Nous croyons qu’en distinguant clairement les niveaux de description linguistique et d’explication psycholinguistique des erreurs, il sera beaucoup plus facile de mesurer l’apport relatif de chacun des travaux analysés à notre propre recherche sur les problèmes lexicaux en langue maternelle. Selon nous, une grille d’analyse des erreurs lexicales purement descriptive devrait être universelle et s’appliquer autant à des problèmes relevés dans des corpus de L1 ou de L2. Évidemment, ce ne sera pas le cas pour le volet explicatif : les processus menant les locuteurs natifs à produire des erreurs, que nous désirons mettre en lumière dans cette thèse, diffèrent sans doute de ceux qui émergeraient si nous nous intéressions plutôt à ceux d’apprenants d’une L2.
CONCLUSION
Le présent chapitre nous a permis de mieux cerner la notion d’erreur linguistique, centrale dans notre travail sur l’erreur lexicale. Le survol des différents courants de recherche sur l’analyse d’erreurs a quant à lui fait ressortir les éléments intéressants que nous lèguent ces travaux pour l’étude d’un type d’erreur linguistique spécifique : l’erreur lexicale. C’est à ce concept que sera consacré le chapitre suivant.

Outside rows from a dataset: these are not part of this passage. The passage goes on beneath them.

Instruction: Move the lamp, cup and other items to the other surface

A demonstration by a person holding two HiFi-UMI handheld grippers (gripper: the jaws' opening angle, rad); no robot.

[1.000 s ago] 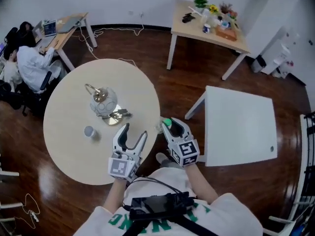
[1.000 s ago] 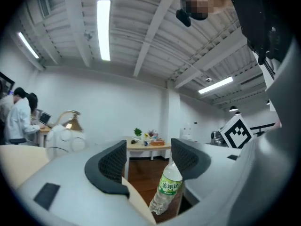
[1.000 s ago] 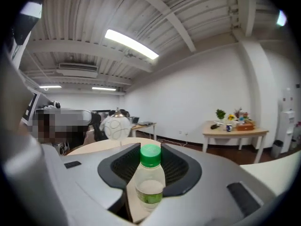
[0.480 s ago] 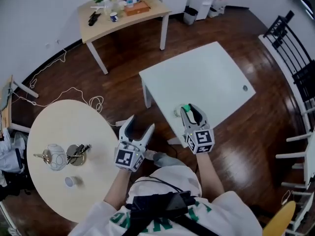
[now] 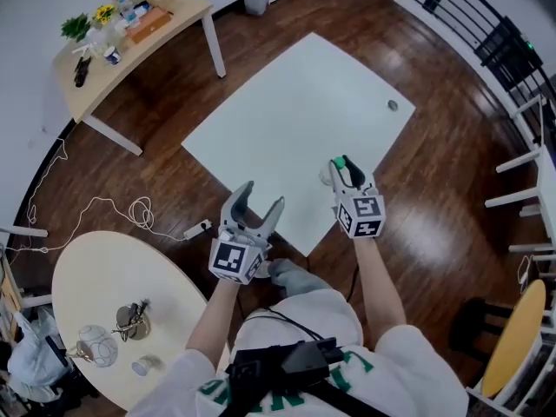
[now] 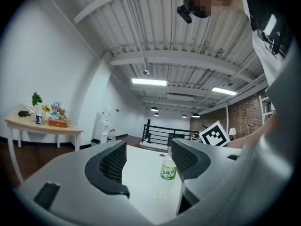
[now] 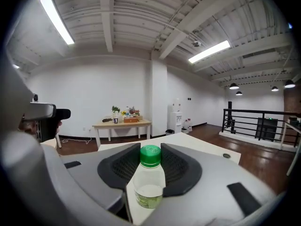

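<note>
I swing from round desk to white desk. My right tool clamps green-capped bottle, now over white desk's near edge. My left tool open, empty. Left behind: lamp, cup.

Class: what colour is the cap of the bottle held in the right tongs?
The bottle has a green cap, clearest in the right gripper view.
</note>
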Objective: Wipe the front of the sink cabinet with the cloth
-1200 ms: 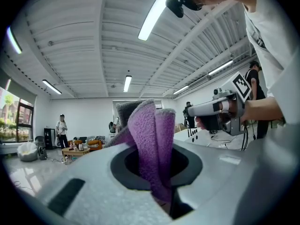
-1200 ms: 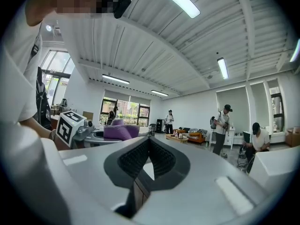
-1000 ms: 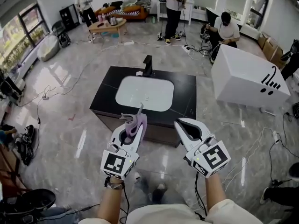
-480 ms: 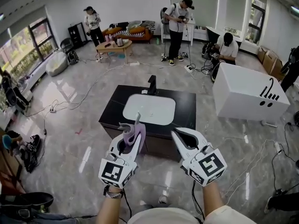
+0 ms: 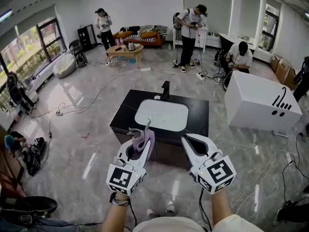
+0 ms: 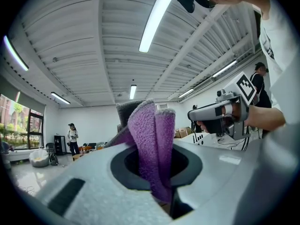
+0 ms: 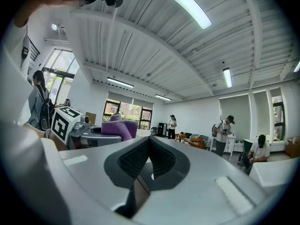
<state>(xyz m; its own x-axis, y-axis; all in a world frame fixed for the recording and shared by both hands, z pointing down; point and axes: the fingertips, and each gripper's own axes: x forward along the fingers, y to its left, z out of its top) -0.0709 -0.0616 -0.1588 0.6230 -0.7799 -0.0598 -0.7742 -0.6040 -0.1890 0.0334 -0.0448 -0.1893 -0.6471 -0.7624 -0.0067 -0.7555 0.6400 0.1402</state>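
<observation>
Near left: left gripper (image 5: 136,141) raised, jaws pinched on a purple cloth (image 6: 151,144), with folds standing up out of the grip. Held in the air, short of the sink cabinet (image 5: 166,152) and touching no part of it.

Centre, just beyond both tools: dark countertop with white basin (image 5: 161,115), and black faucet (image 5: 165,90) at the far edge. Brown front panel facing near, partly hidden behind the grippers.

Near right: right gripper (image 5: 195,146), jaws pressed together on nothing, likewise in the air.

Far right: large white box (image 5: 260,105) on the marble floor, well apart from the cabinet.

Judged as the approach step, with wiping not yet begun. Next: bring the left gripper down and forward, press the cloth flat against the front panel, then sweep across it. Likely to call for a crouch or a steep downward reach, given a low, vertical panel. Worth keeping the pinch firm against the drag of the wipe.
</observation>
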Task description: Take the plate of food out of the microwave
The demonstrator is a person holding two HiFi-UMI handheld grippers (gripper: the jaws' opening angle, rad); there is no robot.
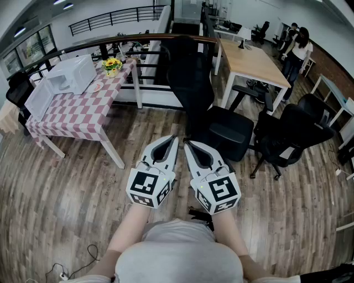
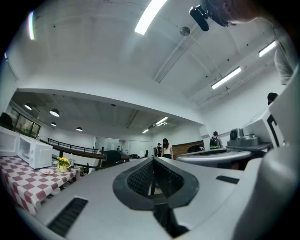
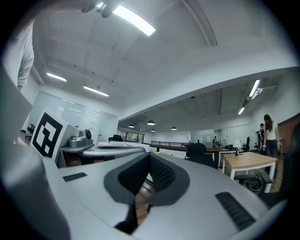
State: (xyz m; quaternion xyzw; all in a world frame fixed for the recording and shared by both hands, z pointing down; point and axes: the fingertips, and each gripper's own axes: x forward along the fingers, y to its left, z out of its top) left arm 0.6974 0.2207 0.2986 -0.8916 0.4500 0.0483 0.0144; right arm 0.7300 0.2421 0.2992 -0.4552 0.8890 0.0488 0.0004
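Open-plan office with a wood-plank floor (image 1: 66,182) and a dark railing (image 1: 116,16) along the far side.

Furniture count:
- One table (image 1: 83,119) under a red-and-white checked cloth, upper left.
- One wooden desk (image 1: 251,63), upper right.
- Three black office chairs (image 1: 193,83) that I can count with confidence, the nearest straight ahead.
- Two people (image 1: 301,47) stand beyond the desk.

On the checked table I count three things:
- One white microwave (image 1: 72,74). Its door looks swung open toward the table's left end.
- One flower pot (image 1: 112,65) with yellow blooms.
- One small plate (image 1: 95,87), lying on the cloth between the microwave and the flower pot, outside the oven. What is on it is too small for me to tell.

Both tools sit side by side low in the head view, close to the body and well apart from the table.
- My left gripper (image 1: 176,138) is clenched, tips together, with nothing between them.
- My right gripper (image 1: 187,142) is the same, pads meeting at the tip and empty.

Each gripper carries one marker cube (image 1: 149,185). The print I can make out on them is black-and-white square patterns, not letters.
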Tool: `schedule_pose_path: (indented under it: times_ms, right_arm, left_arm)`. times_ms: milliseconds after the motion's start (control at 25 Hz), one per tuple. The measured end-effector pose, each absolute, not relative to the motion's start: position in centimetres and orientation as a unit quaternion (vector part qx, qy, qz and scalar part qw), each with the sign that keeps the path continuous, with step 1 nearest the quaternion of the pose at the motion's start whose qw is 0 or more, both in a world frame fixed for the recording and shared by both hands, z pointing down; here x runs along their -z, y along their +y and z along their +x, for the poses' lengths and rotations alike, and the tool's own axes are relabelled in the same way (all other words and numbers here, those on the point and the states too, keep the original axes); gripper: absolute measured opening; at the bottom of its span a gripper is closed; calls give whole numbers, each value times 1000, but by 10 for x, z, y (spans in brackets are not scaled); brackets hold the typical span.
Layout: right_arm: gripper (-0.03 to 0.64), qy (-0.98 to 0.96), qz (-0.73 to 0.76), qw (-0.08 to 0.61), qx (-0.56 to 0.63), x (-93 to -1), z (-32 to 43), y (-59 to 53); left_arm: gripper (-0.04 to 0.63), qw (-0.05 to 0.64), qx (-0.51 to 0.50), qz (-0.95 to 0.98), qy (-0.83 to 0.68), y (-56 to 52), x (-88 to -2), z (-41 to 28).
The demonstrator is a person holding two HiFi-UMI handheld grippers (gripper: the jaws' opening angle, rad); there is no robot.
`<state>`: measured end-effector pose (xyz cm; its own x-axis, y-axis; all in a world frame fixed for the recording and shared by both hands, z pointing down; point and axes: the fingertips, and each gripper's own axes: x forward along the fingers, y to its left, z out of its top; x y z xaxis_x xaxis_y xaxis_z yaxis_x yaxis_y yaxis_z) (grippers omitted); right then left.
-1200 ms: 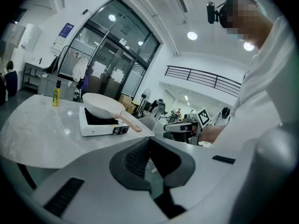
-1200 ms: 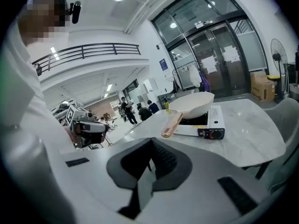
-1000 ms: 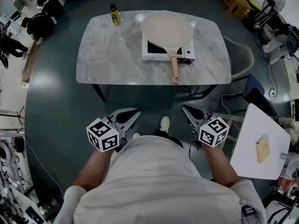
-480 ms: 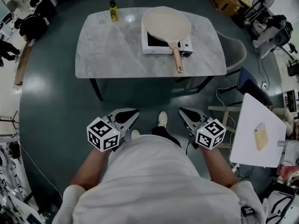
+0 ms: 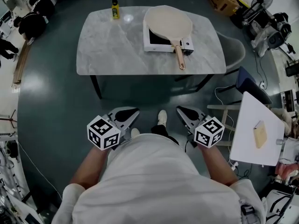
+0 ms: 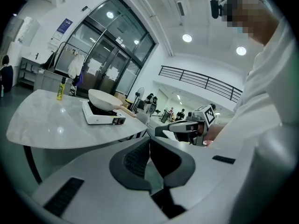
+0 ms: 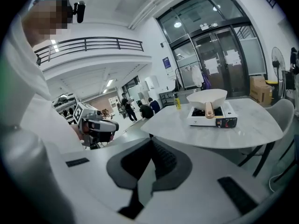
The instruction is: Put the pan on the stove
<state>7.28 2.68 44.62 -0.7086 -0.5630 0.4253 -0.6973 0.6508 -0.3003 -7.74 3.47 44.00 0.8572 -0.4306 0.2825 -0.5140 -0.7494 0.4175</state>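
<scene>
A cream pan (image 5: 167, 22) with a tan handle rests on the white portable stove (image 5: 161, 45) on the grey marble table (image 5: 112, 45); it also shows as the pan (image 6: 103, 98) in the left gripper view and the pan (image 7: 207, 97) in the right gripper view. My left gripper (image 5: 133, 113) and right gripper (image 5: 180, 110) hang close to my body, well short of the table, over the dark floor. Both have their jaws together with nothing between them.
A yellow bottle (image 5: 114, 9) stands at the table's far left corner. A grey chair (image 5: 236, 52) sits at the table's right end. A white side table (image 5: 252, 134) with a small tan object is at my right. People and equipment stand around the room's edges.
The view has shifted slightly; the table sits a little higher and further in the frame. Both grippers have stayed beside my body, shut.
</scene>
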Motion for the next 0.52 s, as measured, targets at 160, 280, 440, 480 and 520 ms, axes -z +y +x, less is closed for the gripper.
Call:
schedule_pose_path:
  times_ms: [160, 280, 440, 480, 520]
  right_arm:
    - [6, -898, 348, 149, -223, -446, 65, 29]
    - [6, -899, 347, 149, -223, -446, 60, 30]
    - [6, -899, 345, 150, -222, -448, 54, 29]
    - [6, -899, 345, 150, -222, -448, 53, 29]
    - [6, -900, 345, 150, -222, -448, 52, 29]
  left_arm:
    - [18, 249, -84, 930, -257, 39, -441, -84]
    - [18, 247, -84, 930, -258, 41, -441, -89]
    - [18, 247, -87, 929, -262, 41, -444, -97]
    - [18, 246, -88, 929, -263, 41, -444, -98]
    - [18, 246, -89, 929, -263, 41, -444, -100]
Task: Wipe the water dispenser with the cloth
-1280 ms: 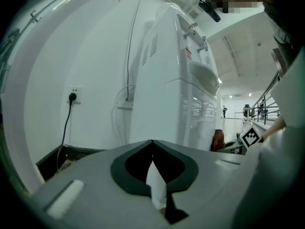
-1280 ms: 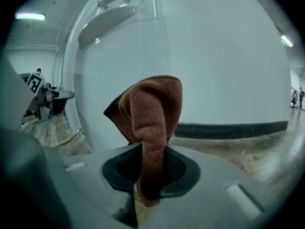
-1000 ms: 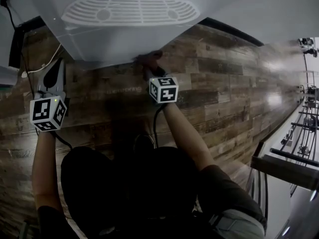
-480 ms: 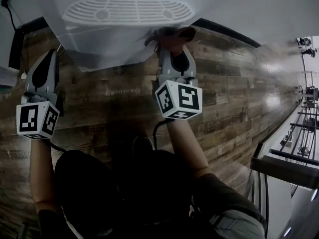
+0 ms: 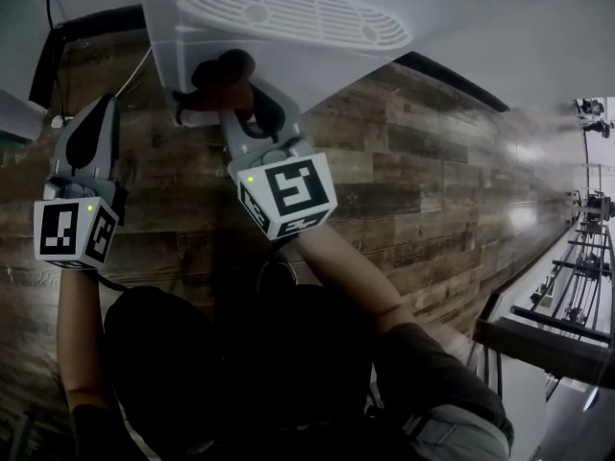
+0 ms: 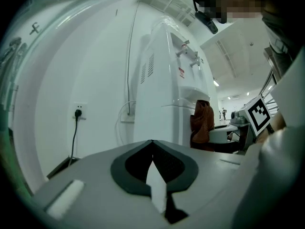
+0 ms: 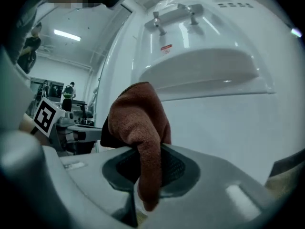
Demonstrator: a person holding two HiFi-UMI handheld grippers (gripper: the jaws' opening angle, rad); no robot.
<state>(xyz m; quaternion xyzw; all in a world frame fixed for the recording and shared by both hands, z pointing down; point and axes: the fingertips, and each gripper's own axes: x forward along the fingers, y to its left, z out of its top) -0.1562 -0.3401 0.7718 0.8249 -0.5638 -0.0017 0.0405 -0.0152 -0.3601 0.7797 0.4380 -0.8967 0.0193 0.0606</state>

À la lumière des informations sur le lexique présentées en introduction de ce cadre conceptuel et de notre définition de l’erreur linguistique, nous voilà prêt à aborder le cœur de notre thèse : l’erreur lexicale. Nous présenterons d’abord notre définition de l’erreur lexicale avant de faire un survol des principaux travaux s’étant intéressés à ce type d’erreurs de façon à faire ressortir les éléments à retenir pour constituer les outils descriptif et explicatif que nous utiliserons dans notre propre analyse.